TASK TO CARRY OUT:
Transcribe the listing below exactly, leaving out each image.

SOURCE DATA:
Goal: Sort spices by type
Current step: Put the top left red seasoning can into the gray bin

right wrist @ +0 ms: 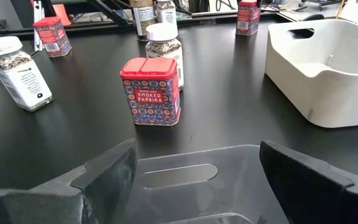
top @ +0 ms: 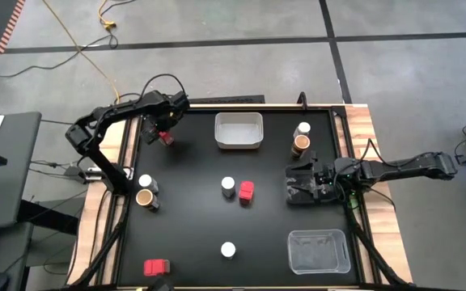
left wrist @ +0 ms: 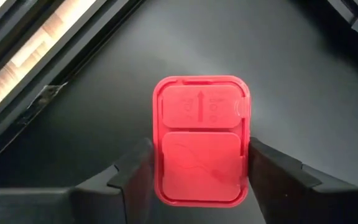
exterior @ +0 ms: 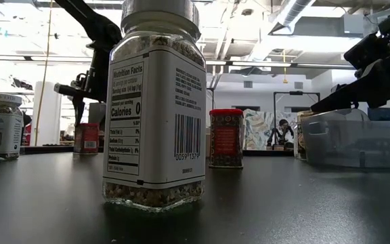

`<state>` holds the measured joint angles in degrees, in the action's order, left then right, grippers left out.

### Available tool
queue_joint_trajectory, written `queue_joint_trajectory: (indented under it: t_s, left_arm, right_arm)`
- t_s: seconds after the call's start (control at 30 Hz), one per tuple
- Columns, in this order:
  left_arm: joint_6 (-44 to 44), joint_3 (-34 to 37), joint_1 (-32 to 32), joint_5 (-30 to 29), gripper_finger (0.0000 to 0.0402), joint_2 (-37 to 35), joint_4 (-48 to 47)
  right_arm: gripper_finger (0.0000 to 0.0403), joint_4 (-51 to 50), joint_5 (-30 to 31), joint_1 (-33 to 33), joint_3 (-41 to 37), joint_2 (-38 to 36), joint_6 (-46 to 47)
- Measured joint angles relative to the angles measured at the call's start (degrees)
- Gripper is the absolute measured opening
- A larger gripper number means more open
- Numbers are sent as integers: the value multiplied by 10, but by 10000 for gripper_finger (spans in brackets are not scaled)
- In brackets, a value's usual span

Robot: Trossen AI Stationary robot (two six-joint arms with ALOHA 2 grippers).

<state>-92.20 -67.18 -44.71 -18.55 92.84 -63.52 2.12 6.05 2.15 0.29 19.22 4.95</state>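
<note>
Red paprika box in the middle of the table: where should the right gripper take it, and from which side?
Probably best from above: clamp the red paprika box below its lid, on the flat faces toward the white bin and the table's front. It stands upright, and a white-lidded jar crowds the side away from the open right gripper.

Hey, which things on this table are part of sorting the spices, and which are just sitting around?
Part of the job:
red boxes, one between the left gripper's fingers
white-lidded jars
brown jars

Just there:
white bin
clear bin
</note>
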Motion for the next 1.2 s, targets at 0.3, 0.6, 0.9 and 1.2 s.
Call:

ANSWER SPACE:
Goal: Sort spices by type
Current step: Put the top left red seasoning can into the gray bin

right wrist @ +0 ms: 
top @ +0 ms: 
left wrist @ +0 ms: 
exterior @ +0 ms: 

`<state>` holds the measured joint angles in degrees, in the action's order, left then right, grippers left out.

### Available tool
queue_joint_trajectory, written `queue_joint_trajectory: (indented under it: t_s, left_arm, right_arm)`
- t_s: seconds after the call's start (control at 30 Hz), one per tuple
- Columns, in this order:
  left_arm: joint_6 (-44 to 44), joint_3 (-34 to 37), joint_1 (-32 to 32), joint_5 (-30 to 29), gripper_finger (0.0000 to 0.0402), joint_2 (-37 to 35), joint_4 (-48 to 47)
  right_arm: gripper_finger (0.0000 to 0.0403), joint_4 (-51 to 50), joint_5 (-30 to 31), joint_1 (-33 to 33), joint_3 (-41 to 37), joint_2 (-38 to 36), joint_6 (-46 to 47)
- Measured joint angles relative to the angles measured at the call's start (degrees)
- Gripper is the absolute measured opening
- A larger gripper number means more open
- Numbers are sent as integers: the value multiplied by 10, but by 10000 for gripper_finger (spans in brackets are not scaled)
- In brackets, a value's usual span

Robot: Trossen AI Stationary robot (two six-joint arms with ALOHA 2 grippers).

<state>-92.20 -67.18 -44.71 -18.55 92.84 -63.52 2.12 6.05 2.15 0.29 19.22 4.95</state>
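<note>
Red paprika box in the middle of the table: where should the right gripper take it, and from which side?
Probably best from above: clamp the red paprika box below its lid, on the flat faces toward the white bin and the table's front. It stands upright, and a white-lidded jar crowds the side away from the open right gripper.

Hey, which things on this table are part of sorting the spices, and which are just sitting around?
Part of the job:
red boxes, one between the left gripper's fingers
white-lidded jars
brown jars

Just there:
white bin
clear bin
</note>
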Motion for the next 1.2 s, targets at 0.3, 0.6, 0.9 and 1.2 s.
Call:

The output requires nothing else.